We learned that cooperation between software and hardware teams is critical throughout the entire chip-design process—from performance estimation to building the full compiler, as well as when generating code. After the chip designer has completed the hardware’s register-transfer-level (RTL) design, the only way to verify the chip RTL at the top level is to run entire layers of models through the chip with megapixel images. To do so, one must be able to generate all of the code and bit streams that control the device, which can only be done when software and hardware teams work closely together.
Today, customer models are neural networks and they come in Open Neural Network Exchange (ONNX ) or TensorFlow Lite open-source formats. Software takes these neural networks and applies algorithms to configure the interconnect and write state machines that control the movement of data within the chip. This is done in RTL. The front end of the hardware is also written in RTL. Thus, critically, the engineering team that’s writing the front-end design is working at the same level of design abstraction, and writing in similar languages, as the people writing the software.
Software Will Always be Important
Moving forward, hardware designers seeking future improvements will study how the software is evolving and how the emerging models are shifting in a certain direction. Chip designers need to make changes as needed; meanwhile, compilers and algorithms can be improved over time to better utilize the hardware.
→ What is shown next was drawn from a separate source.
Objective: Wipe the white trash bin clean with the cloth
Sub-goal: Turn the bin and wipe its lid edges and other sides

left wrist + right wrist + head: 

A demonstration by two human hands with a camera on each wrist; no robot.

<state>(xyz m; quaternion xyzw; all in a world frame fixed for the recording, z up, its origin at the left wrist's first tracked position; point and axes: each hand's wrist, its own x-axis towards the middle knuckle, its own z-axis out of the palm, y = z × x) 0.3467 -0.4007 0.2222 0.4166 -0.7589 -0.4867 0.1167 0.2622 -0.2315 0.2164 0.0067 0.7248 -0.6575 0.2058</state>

In the future, companies will approach chip designers with very challenging models in hopes of attaining new heights in performance that may not be possible with existing solutions. Projects that haven’t taken a concurrent approach to hardware and software design from their inception will fail to deliver the throughput needed for these models. They also will be unable to improve algorithms over time to extend the hardware’s ability to handle the many different classes of models that we expect to emerge in the future.
Geoff Tate is CEO of Flex Logix Inc.